The specific marine environmental compliance requirements that are contained in NOAA's ship audit protocol are derived from international protocols and guidelines, Federal statutes and regulations, and internal NOAA Corps (NC) instructions. It is important to recognize that NOAA ships are somewhat unique as seagoing vessels and "public vessels" owned and operated by the United States, both in function and legal status. Accordingly, they are often technically exempt from various environmental laws and regulations that apply to onshore facilities and commercial vessels, as stipulated in the laws and regulations themselves. In other cases, although they are not specifically exempted from the laws and regulations, these laws and regulations may be clearly "not applicable" because vessels meet none of the criteria specified in the law or regulation. Often, although the laws and regulations are not technically binding, the intent and provisions of the laws and regulations are applicable to NOAA vessels through Executive Orders or NOAA Corps Instructions. In some cases, protocol requirements are considered "good marine practice" based on the procedures followed by other seagoing services.

The following discussion provides a concise overview of the statutes, regulations, and guidelines that pertain to specific shipboard environmental compliance issues, and explains why certain statutory areas would not be applicable to NOAA Corps vessels. The table summarizes the applicable international protocols, Federal statutes and regulations, and NOAA Corps instructions.

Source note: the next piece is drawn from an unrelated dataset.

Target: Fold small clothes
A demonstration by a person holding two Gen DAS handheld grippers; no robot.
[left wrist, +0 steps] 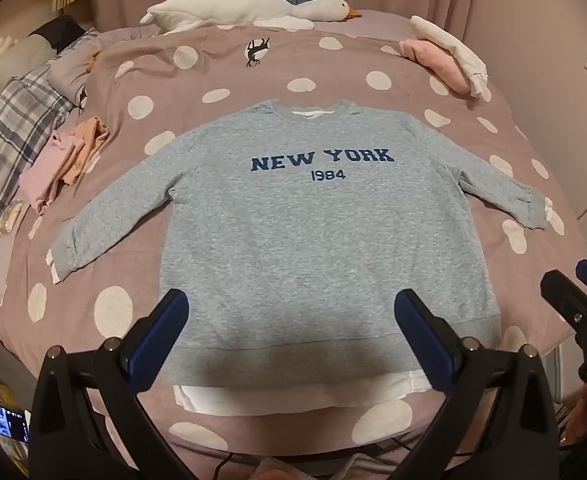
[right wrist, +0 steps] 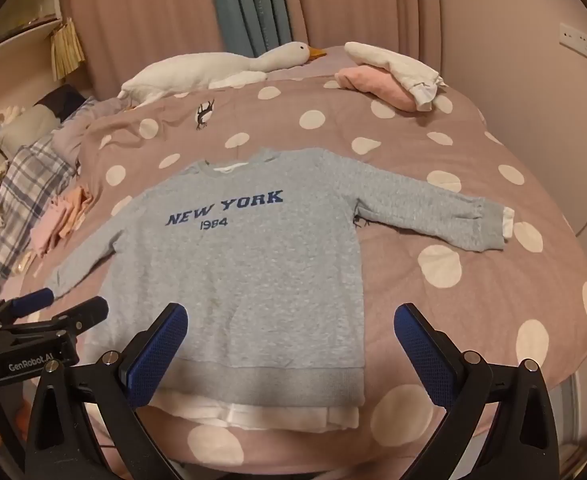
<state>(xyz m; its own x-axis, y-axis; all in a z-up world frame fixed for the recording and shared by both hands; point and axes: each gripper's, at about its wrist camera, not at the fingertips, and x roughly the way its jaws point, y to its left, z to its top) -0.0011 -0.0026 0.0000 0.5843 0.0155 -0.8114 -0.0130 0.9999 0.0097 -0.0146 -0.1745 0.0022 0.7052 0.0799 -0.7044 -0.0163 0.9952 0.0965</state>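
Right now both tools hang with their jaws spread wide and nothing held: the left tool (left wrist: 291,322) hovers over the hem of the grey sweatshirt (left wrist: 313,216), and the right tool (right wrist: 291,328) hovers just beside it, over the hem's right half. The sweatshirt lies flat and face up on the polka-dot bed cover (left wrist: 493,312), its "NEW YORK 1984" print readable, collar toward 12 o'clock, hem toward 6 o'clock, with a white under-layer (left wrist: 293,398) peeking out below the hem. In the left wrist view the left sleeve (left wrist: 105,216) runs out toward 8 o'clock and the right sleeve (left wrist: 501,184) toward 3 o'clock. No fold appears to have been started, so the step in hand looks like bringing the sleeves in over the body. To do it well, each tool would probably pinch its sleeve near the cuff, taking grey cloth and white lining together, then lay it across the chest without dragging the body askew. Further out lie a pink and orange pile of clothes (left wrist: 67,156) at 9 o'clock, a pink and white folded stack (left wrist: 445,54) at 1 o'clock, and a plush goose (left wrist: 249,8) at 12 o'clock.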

General Air Emissions. The primary statutes addressing air emissions in the United States are the Clean Air Act (CAA) of 1977 and the Clean Air Act Amendments (CAAA) of 1990. These statutes define the national strategy and program for improving air quality nationwide. Implementation and enforcement of these regulations is accomplished at the State level through the Air Quality Control Region (AQCR) regulations. There are currently no national standards for vessel emissions, and seagoing vessels would not qualify as emission sources or facilities under Federal permitting requirements of the CAAA. However, NOAA vessels may be subject to specific State requirements in home port and ports of entry-particularly in States which are not in attainment of one or more national ambient air quality standard.

At present there are no international guidelines for vessel air emissions. However, the International Maritime Organization (IMO) is in the process of formulating vessel air quality guidelines under the IMO Convention for the Prevention of Marine Pollution (MARPOL) 73/78.

Ozone Depleting Substances (ODS). The Montreal Protocol, an international agreement, calls for the end of production of ozone-depleting chemicals within 10 years. The Clean Air Act (CAA) of 1977, Section 608, and Amendments of 1990 are the applicable Federal Statutes. The Federal regulations governing the control and abatement of ODS refrigerants, the most common ODS aboard vessels, are contained in 40 CFR 82. These regulations apply to the substance itself rather than the specific location or activity, and hence the provisions are directly applicable to NOAA vessels. Procedures or the handling and abatement of ODS refrigerants aboard NOAA vessels are specified in NC Instruction 9516, "Chlorofluorocarbon Refrigerant Abatement".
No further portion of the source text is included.